There are several reasons for this. The first is the erosion of public spaces(††). There was once a time when citizens dallied outside city shops and throngs of people rubbed elbows as street vendors wheeled along a town's (public) pavements.
Nowadays, the only places where people are likely to gather in large numbers are shopping malls, pubs, cinemas, or sports venues — all privately owned areas with their own security staff, and with restrictions on any form of protesting.
Secondly, suburban sprawl and the doughnut effect have left city centres empty and impotent. How do you get the (so-called) population of a city to protest downtown when the majority resides outside that very town?
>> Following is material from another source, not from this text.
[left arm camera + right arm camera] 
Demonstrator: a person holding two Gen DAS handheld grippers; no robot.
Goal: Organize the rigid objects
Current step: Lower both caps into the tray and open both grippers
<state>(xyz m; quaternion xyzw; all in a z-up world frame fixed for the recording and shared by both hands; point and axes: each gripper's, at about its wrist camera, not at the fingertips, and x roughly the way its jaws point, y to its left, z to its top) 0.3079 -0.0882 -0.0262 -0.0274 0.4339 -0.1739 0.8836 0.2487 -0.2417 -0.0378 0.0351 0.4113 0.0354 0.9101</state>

They won't shop or socialise in the city, why would they protest there?
Thirdly, they way we experience the world has changed dramatically since the dawn of the internet — but even more so since the advent of smartphones with cheap/fast data connections.
There was a time when you had to put on a hat and coat and walk out the front door if you wanted to know if something big was happening outside. Landlines have been around a long time but they are primarily a one-to-one communication device; if you called someone, it's likely they didn't know much more than you.
Then television arrived and was supposed to make us into passive consumers of information without our even leaving the house. Ironically, many of the images stirred us to action like never before, particularly in the United States. The horrors of Vietnam, the shootings at Kent State, the Rodney King riots.
But now the mobile internet allows us to actually interact with the world in real-time, without leaving the palm of our hand. What need do we have for riots when we can post our support for Kony 2012 on Twitter?
And lastly: ask yourself who exactly is inconvenienced by a street gathering nowadays? After all the relevant permits are granted, the protests are calmly corralled and co-ordinated by the gardaí. It's little more than a parade — but what more do I want, you ask?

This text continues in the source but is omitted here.